Should I use multi threading

Question

I am writing a function in java to generate and save with a hibernate a unique code and then sending it in a get request, I will have to do this operation 30,000 times in one call.

Will multi threading help me make it faster even if I can't separate the HttpRequest from the hibernate insert ?

score 5 · Answer 1 · edited Apr 13 '17 at 12:42

5

I guess you're willing to make 30 000 inserts as fast as possible. You could start like 100 threads, and do 3 000 inserts from those threads - however for each thread you need a dedicated database session (a db connection) - otherwise you don't get any performance benefit.

Think about concurrency trough the whole chain

Thread or not? Actually, this depends on your database.
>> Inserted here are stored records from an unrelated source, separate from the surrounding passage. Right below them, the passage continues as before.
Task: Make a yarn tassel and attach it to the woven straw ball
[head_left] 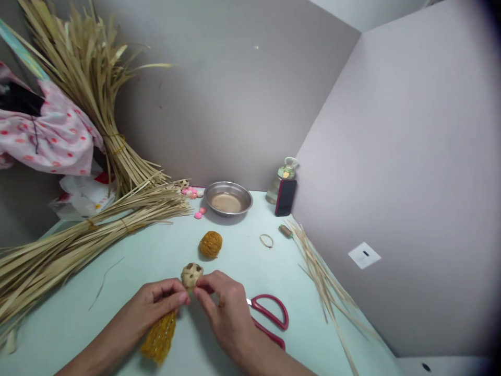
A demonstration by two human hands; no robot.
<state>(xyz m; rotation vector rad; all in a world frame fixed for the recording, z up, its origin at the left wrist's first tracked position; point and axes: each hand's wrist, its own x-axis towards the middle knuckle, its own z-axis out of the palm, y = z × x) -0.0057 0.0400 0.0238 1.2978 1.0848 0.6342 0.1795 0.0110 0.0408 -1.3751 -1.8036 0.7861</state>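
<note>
Both hands meet over the pale table, pinching a small woven straw ball [191,273] between their fingertips. My left hand [158,303] is closed, thumb and fingers pressing the ball's lower left; a yellow mesh net [159,339] hangs below this hand. My right hand [225,308] is closed on the ball's right side. A second, orange-yellow ball [210,244] lies on the table just beyond the hands.
Red-handled scissors [270,316] lie right of my right hand. Straw bundles [78,235] fill the left side; loose strips [321,271] run along the right wall. A metal bowl [228,198], pink beads [199,213], a rubber band [266,240], a phone [285,197] and a bottle [282,175] stand at the back.
</note>
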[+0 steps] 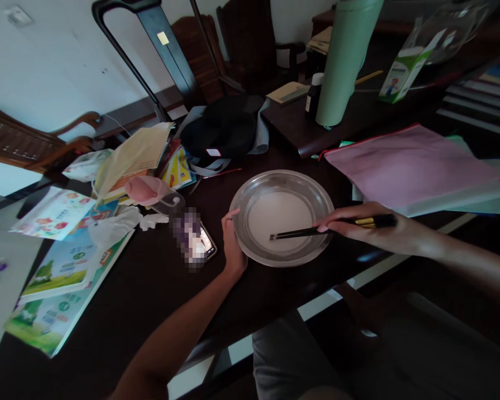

For example, Oracle allows you to execute inserts from muliple sessions https://dba.stackexchange.com/questions/16131/how-does-oracle-handle-multiple-concurrent-inserts-against-one-table It means that your threads can work together to send data as quickly as possible. It is a good idea to reduce commit rate, and commit your transaction only after 100-1000 inserts for speed.

However, things are not this easy on MS SQL https://social.msdn.microsoft.com/Forums/sqlserver/en-US/db00512d-0dc5-4bae-9ea4-7d6726d2d731/inserting-into-a-single-heap-table-from-multiple-sessions?forum=sqldatabaseengine and there are SQL engines which lock the whole table, so actually your inserts will be executed totally serially.

How many threads?

This again depends on your database. In production Oracle installations, it is a good idea to open not more than 20-100 sessions per application, so you shall not try making 1000 threads. Simply keeping up 1000 database connections would hurt both the database server, and likely your application too.

Optimize roundtrips

You shall notice that the insert time is mostly wasted on the individual calls. I.e. the 30 000 insert is 30 000 roundtrip to the database server. This takes a significant time. Unfortunately, Hibernate is super-inefficient also in this, so you can't do too much.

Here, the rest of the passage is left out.